Die Mutter legte das Handy aus der Hand, nahm die Karte und bestellte für die Familie. Dabei sprach sie die einzelnen Familienmitglieder an und ihr wurde durch Kopfnicken die Richtigkeit der Bestellung bestätigt, ohne das die Tätigkeit am Handy auch nur ansatzweise unterbrochen wurde.

Der Vater tastete derweil mit einer Hand nach Zigaretten und Feuerzeug und zündete sich eine zweite Zigarette an. Dass er den Blick dabei vom Display nehmen musste, nervte ihn scheinbar.

Während der gesamten Wartezeit aufs Essen legte nicht ein Familienmitglied das Handy aus der Hand oder sprach mit einer anderen Person am Tisch.

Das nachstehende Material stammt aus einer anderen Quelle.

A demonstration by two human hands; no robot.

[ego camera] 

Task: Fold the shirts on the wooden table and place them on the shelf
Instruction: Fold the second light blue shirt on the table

Als das Essen von der Bedienung an den Tisch gebracht wurde, dauerte es bei jedem Familienangehörigen unterschiedlich lange, bis das Handy neben den Teller gelegt und das Besteck in die Hand genommen wurde.

Das Fleisch wurde kurz grob vorgeschnitten, sodass die weitere Nahrungsaufnahme mit der Gabel geschehen konnte. Gleichzeitig wurde das Handy wieder in die andere Hand genommen. Der Blick huschte nun immer ziemlich schnell vom Handy zum Teller, um dort die nächste Gabel zu füllen.

Interessanterweise waren alle Personen am Tisch in der Lage, den Unterarm kurz vor dem Ellbogengelenk im ständigen Kontakt mir der Tischkante zu halten, während die Gabel zum Mund geführt wurde, sodass der Oberkörper schon in einem Fünfundvierziggradwinkel abgewinkelt werden musste.

Als die Nahrungsaufnahme beendet und die Rechnung beglichen war, verließ die Familie in gleicher Reihen­folge wie beim Einzug den Biergar­ten. Die Handys waren wieder in der Tasche.